Brief = Could you retype every line of the data underneath without altering anything?

Data excerpt =
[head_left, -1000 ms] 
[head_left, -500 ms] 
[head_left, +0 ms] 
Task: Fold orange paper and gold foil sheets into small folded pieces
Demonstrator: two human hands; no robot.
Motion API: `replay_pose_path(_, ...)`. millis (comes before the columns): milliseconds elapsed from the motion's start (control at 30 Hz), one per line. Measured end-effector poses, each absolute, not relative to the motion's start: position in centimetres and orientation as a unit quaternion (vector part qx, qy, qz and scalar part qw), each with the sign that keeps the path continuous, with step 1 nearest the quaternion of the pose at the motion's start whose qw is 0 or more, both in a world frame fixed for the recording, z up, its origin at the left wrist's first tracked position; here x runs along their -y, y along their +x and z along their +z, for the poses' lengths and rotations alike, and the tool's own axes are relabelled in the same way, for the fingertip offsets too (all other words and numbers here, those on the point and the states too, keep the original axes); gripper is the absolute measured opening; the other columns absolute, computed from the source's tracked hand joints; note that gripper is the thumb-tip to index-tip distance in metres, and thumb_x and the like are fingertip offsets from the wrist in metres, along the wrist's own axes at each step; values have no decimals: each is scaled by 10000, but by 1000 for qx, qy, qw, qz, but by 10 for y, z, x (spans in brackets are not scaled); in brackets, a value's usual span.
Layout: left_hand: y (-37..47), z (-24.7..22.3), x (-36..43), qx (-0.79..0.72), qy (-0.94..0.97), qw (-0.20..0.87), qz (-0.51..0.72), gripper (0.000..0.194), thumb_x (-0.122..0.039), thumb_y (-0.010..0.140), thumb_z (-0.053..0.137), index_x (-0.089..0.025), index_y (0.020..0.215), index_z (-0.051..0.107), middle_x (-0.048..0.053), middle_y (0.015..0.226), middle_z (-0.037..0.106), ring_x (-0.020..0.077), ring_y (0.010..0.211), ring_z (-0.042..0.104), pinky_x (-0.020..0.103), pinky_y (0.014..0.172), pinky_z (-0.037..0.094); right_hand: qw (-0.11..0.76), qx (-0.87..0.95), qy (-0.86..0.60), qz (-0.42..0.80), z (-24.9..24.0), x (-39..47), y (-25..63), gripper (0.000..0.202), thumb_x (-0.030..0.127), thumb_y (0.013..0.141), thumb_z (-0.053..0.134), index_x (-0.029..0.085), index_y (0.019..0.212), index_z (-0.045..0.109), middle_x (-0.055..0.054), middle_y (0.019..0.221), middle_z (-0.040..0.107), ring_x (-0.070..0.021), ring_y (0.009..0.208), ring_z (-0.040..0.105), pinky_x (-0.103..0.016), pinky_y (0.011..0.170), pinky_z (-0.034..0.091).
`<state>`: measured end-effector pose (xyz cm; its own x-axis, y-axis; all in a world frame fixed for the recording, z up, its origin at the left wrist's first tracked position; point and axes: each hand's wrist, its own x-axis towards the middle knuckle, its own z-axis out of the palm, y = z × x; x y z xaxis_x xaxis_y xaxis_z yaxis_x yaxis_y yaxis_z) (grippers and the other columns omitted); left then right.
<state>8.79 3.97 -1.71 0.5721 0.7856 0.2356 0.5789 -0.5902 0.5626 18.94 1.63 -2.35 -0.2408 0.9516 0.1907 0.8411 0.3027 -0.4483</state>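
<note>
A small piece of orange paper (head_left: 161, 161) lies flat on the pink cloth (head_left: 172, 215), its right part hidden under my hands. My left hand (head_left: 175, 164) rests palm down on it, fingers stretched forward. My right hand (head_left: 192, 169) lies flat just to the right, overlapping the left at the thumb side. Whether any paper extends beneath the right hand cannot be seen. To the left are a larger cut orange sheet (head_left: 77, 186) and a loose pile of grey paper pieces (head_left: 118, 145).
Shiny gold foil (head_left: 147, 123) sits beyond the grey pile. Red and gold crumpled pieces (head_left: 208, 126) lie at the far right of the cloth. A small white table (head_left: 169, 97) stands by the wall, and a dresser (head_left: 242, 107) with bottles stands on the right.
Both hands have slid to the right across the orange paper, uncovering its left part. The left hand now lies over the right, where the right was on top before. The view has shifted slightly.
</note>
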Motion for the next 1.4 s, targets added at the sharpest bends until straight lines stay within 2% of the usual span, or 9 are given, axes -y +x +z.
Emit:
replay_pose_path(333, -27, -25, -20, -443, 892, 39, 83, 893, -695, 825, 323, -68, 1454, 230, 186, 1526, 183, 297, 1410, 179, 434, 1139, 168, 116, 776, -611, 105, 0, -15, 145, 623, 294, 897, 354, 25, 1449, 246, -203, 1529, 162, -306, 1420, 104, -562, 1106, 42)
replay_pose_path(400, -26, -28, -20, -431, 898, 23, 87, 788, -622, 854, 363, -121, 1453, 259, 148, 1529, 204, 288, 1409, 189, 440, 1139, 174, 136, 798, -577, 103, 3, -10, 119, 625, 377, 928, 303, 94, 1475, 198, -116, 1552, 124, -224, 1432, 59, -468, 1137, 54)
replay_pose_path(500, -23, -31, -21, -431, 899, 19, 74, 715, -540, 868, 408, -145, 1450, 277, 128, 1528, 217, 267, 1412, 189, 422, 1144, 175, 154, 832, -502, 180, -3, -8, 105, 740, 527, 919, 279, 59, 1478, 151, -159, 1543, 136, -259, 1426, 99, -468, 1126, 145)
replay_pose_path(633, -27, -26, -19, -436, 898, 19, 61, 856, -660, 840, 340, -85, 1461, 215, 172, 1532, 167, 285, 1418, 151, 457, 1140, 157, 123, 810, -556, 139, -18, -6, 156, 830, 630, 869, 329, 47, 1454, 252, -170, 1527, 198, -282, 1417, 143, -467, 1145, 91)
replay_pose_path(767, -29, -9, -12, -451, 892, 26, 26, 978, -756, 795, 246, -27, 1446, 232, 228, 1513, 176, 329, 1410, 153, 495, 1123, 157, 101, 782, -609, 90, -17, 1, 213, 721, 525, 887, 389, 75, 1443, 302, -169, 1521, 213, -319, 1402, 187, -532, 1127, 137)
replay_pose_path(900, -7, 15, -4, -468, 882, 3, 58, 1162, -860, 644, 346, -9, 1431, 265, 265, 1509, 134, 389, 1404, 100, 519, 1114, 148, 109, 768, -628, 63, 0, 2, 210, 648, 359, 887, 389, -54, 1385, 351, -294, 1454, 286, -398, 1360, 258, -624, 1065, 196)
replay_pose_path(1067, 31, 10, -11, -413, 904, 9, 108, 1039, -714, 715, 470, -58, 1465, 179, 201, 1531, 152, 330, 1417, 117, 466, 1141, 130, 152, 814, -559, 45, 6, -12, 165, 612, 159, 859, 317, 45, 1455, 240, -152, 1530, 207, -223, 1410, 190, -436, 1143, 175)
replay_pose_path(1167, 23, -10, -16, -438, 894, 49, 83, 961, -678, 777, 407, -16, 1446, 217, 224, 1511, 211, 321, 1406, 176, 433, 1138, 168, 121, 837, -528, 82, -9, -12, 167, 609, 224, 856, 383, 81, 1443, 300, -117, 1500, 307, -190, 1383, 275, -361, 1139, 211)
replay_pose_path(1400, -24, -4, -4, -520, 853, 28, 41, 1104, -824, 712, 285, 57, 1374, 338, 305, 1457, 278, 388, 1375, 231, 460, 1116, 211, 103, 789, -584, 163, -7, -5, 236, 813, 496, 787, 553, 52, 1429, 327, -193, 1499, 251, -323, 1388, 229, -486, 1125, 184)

Solution =
[head_left, -1000 ms] 
[head_left, -500 ms] 
[head_left, +0 ms] 
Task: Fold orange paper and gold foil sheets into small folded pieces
Demonstrator: two human hands; no robot.
Motion API: `replay_pose_path(_, ...)`. millis (comes before the columns): milliseconds elapsed from the motion's start (control at 30 Hz), one per line. Measured end-effector poses, each absolute, not relative to the motion's start: position in centimetres and orientation as a unit quaternion (vector part qx, qy, qz and scalar part qw), each with the sign that keeps the path continuous, with step 1 nearest the quaternion of the pose at the motion's start whose qw is 0 or more, both in a world frame fixed for the recording, z up, its origin at the left wrist's first tracked position; here x runs along their -y, y along their +x and z along their +z, for the poses' lengths and rotations alike, and the tool's own axes are relabelled in the same way, for the fingertip offsets too (all other words and numbers here, those on the point and the states too, keep the original axes); gripper is the absolute measured opening; the other columns absolute, computed from the source's tracked hand joints; note that gripper is the thumb-tip to index-tip distance in metres, and thumb_x and the like are fingertip offsets from the wrist in metres, along the wrist's own axes at each step; values have no decimals: each is scaled by 10000, but by 1000 for qx, qy, qw, qz, but by 10 for y, z, x (spans in brackets are not scaled); in brackets, a value's usual span.
Layout: left_hand: y (-37..47), z (-24.7..22.3), x (-36..43), qx (-0.79..0.72), qy (-0.94..0.97), qw (-0.20..0.87), qz (-0.51..0.72), gripper (0.000..0.194), thumb_x (-0.122..0.039), thumb_y (-0.010..0.140), thumb_z (-0.053..0.137), index_x (-0.089..0.025), index_y (0.020..0.215), index_z (-0.051..0.107), middle_x (-0.048..0.053), middle_y (0.015..0.226), middle_z (-0.037..0.106), ring_x (-0.020..0.077), ring_y (0.010..0.211), ring_z (-0.042..0.104), pinky_x (-0.020..0.103), pinky_y (0.014..0.172), pinky_z (-0.037..0.094); right_hand: qw (-0.11..0.76), qx (-0.87..0.95), qy (-0.86..0.60), qz (-0.42..0.80), z (-24.9..24.0), x (-39..47), y (-25..63), gripper (0.000..0.202), thumb_x (-0.030..0.127), thumb_y (0.013..0.141), thumb_z (-0.053..0.134), index_x (-0.029..0.085), index_y (0.019..0.212), index_z (-0.045..0.109), middle_x (-0.055..0.054), middle_y (0.019..0.221), middle_z (-0.040..0.107), ring_x (-0.070..0.021), ring_y (0.009..0.208), ring_z (-0.040..0.105), pinky_x (-0.103..0.016), pinky_y (0.011..0.170), pinky_z (-0.034..0.091).
`<state>`: measured end-effector pose (xyz cm; its own x-axis, y-axis; all in a world frame fixed for the recording, z up, its origin at the left wrist's first tracked position; point and axes: each hand's wrist, its own x-axis towards the middle knuckle, its own z-axis out of the palm, y = z × x; x y z xaxis_x xaxis_y xaxis_z yaxis_x yaxis_y yaxis_z) (grippers and the other columns omitted); left then right.
<state>8.79 3.97 -1.71 0.5721 0.7856 0.2356 0.5789 -0.5902 0.5626 18.94 1.63 -2.35 -0.2408 0.9516 0.1907 0.8411 0.3027 -0.4483</state>
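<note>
A small piece of orange paper (head_left: 161, 161) lies flat on the pink cloth (head_left: 172, 215), its right part hidden under my hands. My left hand (head_left: 175, 164) rests palm down on it, fingers stretched forward. My right hand (head_left: 192, 169) lies flat just to the right, overlapping the left at the thumb side. Whether any paper extends beneath the right hand cannot be seen. To the left are a larger cut orange sheet (head_left: 77, 186) and a loose pile of grey paper pieces (head_left: 118, 145).
Shiny gold foil (head_left: 147, 123) sits beyond the grey pile. Red and gold crumpled pieces (head_left: 208, 126) lie at the far right of the cloth. A small white table (head_left: 169, 97) stands by the wall, and a dresser (head_left: 242, 107) with bottles stands on the right.
Both hands have slid to the right across the orange paper, uncovering its left part. The left hand now lies over the right, where the right was on top before. The view has shifted slightly.
</note>
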Motion for the next 1.4 s, targets added at the sharpest bends until straight lines stay within 2% of the usual span, or 9 are given, axes -y +x +z.
Emit:
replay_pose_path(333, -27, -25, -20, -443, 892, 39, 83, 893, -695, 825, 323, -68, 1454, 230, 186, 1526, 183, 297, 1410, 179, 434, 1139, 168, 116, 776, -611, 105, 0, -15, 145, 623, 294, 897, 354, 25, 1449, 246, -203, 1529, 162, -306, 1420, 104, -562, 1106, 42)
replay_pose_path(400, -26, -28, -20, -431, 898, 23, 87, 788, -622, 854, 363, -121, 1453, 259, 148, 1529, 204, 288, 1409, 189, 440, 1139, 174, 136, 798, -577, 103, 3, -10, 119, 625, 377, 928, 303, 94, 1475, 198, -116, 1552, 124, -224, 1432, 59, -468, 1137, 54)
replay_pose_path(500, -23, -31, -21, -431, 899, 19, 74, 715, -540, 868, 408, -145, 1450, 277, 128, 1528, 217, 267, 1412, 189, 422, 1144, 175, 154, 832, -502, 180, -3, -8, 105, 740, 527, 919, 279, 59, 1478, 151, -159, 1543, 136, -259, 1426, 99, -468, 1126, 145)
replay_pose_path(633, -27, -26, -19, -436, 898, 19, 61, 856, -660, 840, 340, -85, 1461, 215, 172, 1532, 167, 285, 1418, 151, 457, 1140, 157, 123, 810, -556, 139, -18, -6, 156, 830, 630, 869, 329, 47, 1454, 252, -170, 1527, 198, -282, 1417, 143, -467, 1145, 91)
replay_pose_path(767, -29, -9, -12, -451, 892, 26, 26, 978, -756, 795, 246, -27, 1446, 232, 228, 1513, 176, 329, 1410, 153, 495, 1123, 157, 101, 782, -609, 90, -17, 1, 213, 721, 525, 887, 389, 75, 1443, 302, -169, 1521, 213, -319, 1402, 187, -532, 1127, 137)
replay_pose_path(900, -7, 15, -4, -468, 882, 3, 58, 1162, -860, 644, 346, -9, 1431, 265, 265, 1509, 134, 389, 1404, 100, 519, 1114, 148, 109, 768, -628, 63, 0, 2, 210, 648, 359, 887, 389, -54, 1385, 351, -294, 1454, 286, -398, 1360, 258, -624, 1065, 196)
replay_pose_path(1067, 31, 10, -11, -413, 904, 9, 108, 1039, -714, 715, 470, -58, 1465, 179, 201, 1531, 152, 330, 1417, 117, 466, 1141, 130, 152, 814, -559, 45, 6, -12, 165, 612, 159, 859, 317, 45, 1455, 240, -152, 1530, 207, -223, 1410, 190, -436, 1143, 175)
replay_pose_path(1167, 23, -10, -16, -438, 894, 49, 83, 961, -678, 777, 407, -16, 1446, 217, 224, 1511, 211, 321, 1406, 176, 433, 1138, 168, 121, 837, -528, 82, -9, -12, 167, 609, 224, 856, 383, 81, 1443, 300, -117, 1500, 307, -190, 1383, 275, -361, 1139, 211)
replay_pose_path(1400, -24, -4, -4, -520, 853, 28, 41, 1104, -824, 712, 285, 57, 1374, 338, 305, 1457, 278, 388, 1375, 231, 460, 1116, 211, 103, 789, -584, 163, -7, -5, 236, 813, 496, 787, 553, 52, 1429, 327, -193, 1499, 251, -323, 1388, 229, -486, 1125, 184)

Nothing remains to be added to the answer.